■ What you have to do:
In the entries below, the lines from the one with "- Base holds" through the one with "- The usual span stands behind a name" are to be copied exactly; both ends count.
[Exercise input]
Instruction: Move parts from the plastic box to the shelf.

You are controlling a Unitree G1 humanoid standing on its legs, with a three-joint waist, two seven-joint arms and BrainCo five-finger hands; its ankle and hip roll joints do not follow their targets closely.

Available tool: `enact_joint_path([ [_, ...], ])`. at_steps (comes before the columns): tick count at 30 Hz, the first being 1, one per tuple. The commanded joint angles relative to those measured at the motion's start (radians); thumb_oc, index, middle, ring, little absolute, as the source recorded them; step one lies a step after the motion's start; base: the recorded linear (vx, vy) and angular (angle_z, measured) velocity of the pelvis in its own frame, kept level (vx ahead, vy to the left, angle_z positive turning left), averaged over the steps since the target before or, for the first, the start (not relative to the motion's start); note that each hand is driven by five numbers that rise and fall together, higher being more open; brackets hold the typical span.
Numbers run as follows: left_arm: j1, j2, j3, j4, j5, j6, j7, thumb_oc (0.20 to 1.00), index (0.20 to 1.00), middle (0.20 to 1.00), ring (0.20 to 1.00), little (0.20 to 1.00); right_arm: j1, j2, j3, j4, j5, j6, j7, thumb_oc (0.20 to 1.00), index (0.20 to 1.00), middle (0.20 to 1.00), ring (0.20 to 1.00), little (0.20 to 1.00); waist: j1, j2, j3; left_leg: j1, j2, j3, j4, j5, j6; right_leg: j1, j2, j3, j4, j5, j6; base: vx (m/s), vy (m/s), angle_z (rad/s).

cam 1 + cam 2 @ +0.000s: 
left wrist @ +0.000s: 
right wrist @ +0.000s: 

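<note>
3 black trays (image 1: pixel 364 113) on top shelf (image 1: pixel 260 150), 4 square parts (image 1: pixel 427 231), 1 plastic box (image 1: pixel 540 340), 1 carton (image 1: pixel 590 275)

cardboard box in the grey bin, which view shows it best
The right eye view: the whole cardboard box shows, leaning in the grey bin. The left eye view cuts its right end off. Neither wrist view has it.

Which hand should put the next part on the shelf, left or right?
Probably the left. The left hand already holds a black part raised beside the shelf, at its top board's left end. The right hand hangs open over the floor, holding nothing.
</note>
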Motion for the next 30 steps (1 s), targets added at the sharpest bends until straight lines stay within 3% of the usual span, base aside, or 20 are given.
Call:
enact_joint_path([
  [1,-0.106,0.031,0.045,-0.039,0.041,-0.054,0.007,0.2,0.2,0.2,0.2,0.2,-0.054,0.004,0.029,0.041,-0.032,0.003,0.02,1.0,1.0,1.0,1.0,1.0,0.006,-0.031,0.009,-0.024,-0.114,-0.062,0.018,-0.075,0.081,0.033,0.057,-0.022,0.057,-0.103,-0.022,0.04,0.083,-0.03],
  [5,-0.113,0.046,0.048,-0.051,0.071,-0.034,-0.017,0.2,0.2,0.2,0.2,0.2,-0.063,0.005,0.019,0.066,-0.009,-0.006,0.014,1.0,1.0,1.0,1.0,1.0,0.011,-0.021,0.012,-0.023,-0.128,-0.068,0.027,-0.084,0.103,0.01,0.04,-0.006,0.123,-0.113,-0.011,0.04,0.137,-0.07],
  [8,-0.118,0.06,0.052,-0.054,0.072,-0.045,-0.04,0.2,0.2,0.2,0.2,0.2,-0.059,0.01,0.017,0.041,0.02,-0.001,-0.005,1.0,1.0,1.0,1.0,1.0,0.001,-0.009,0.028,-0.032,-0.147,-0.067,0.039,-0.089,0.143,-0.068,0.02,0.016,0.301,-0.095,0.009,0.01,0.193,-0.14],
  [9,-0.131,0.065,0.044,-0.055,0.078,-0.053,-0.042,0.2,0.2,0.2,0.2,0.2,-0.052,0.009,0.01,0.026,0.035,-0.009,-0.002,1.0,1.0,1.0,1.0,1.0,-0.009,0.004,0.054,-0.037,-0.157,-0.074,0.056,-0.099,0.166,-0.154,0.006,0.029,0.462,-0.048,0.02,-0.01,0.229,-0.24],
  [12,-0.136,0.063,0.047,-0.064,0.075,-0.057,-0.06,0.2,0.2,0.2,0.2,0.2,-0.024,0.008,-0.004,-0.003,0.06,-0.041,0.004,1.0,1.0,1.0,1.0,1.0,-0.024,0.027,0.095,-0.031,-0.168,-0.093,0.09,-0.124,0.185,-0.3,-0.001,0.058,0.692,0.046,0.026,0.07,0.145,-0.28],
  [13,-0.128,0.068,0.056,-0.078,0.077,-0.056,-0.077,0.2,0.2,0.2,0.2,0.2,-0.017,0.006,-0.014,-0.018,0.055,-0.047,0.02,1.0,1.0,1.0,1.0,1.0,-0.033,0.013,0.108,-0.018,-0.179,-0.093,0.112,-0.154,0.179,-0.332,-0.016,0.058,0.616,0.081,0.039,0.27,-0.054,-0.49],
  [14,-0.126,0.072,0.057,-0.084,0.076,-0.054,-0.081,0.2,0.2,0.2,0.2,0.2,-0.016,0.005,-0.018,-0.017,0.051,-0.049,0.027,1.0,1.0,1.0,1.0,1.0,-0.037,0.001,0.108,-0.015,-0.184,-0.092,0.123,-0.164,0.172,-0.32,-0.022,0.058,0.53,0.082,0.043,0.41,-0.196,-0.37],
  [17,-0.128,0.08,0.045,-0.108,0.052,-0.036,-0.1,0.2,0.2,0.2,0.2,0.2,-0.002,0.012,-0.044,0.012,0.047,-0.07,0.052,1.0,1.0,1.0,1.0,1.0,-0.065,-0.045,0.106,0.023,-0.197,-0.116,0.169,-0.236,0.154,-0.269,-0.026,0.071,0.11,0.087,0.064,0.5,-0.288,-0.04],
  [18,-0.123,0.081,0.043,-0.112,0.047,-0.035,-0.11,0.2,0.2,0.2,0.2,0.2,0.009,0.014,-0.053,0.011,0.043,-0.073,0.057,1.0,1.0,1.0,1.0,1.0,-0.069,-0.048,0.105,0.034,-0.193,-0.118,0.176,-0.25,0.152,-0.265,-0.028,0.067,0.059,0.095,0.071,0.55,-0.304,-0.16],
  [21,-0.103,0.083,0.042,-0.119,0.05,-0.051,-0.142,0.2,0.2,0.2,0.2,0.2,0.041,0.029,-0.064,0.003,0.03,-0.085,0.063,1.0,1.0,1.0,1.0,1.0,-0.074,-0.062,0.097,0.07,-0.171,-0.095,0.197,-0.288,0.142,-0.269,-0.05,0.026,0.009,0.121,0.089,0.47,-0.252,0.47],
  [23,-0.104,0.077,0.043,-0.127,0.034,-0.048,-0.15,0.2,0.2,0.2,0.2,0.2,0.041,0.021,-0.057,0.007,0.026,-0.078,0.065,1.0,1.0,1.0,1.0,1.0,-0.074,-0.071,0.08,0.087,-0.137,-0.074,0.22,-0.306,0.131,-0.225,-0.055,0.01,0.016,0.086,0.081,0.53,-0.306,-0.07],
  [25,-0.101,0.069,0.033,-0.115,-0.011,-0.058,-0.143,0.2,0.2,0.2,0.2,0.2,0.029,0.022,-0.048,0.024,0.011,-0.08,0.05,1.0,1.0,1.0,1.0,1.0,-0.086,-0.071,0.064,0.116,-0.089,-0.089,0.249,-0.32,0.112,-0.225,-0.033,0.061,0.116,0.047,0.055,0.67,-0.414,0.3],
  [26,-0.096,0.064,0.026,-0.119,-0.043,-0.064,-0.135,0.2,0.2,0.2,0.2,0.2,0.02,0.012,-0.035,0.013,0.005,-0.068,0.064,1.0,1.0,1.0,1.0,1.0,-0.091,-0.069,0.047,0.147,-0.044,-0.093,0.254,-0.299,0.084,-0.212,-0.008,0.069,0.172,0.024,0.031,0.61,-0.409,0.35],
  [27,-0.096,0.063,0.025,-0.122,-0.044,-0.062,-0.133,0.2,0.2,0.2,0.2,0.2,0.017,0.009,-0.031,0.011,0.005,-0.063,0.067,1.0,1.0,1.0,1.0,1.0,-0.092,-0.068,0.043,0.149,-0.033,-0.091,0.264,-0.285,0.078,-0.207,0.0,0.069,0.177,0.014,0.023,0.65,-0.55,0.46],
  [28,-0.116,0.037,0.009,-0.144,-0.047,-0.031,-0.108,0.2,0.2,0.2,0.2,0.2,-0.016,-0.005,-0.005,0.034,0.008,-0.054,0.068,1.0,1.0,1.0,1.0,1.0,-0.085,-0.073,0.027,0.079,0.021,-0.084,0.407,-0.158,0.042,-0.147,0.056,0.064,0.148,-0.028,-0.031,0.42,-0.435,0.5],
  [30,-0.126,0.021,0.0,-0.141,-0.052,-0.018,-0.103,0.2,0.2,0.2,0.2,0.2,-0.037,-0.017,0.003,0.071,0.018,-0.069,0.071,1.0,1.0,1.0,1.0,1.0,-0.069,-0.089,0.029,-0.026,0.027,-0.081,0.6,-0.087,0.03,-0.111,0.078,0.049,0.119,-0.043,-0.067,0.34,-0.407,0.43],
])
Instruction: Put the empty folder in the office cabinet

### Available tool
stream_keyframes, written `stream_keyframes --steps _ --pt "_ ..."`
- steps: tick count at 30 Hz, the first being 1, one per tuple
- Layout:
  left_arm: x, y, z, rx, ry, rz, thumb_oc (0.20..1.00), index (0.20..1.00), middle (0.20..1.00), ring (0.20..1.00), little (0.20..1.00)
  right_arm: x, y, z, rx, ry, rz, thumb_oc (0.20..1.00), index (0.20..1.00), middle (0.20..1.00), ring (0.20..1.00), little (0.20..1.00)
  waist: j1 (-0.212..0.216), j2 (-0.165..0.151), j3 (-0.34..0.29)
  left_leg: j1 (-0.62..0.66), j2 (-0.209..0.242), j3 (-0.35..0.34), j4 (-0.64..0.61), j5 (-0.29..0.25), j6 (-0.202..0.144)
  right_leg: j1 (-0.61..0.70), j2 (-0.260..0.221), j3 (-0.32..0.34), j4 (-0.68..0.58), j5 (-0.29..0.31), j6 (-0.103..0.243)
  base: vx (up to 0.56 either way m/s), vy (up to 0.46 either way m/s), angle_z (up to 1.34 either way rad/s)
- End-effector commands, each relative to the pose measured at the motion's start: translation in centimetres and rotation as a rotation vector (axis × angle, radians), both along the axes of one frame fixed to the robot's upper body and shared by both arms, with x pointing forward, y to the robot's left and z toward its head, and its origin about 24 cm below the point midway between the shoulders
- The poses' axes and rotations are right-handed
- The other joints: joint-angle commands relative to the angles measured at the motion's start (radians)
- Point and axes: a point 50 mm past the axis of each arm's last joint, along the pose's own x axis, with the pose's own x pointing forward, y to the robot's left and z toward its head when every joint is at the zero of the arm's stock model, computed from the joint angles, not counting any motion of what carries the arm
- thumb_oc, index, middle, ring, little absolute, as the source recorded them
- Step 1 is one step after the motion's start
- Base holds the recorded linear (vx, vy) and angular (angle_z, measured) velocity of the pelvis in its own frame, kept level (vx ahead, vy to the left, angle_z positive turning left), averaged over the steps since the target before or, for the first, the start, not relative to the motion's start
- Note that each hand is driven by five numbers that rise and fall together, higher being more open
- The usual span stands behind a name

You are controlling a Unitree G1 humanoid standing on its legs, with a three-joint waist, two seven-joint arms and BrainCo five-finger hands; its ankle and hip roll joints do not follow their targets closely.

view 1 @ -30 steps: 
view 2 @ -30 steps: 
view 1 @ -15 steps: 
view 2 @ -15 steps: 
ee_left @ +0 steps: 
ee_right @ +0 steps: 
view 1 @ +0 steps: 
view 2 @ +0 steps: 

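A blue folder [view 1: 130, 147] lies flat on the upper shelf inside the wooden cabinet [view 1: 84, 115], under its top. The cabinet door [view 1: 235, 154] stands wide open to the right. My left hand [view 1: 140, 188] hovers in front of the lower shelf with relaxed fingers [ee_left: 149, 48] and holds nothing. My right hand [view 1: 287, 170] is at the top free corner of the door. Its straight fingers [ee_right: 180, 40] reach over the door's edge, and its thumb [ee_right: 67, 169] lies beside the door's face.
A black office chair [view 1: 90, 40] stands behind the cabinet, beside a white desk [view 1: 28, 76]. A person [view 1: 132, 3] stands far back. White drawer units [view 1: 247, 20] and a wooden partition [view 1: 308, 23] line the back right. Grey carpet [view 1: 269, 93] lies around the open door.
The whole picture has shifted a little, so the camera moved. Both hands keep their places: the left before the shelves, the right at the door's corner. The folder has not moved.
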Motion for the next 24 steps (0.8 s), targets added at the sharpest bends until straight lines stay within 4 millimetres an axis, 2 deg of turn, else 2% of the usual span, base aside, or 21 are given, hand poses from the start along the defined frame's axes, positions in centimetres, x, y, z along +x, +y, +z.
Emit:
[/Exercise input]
■ Response to this exercise:
- Base holds the recorded linear (vx, vy) and angular (angle_z, measured) velocity of the pelvis in its own frame, kept level (vx ahead, vy to the left, angle_z positive turning left), averaged over the steps since the target before or, for the first, the start, not relative to the motion's start
- Note that each hand is driven by five numbers that rise and fall together, higher being more open
- The usual span stands behind a name

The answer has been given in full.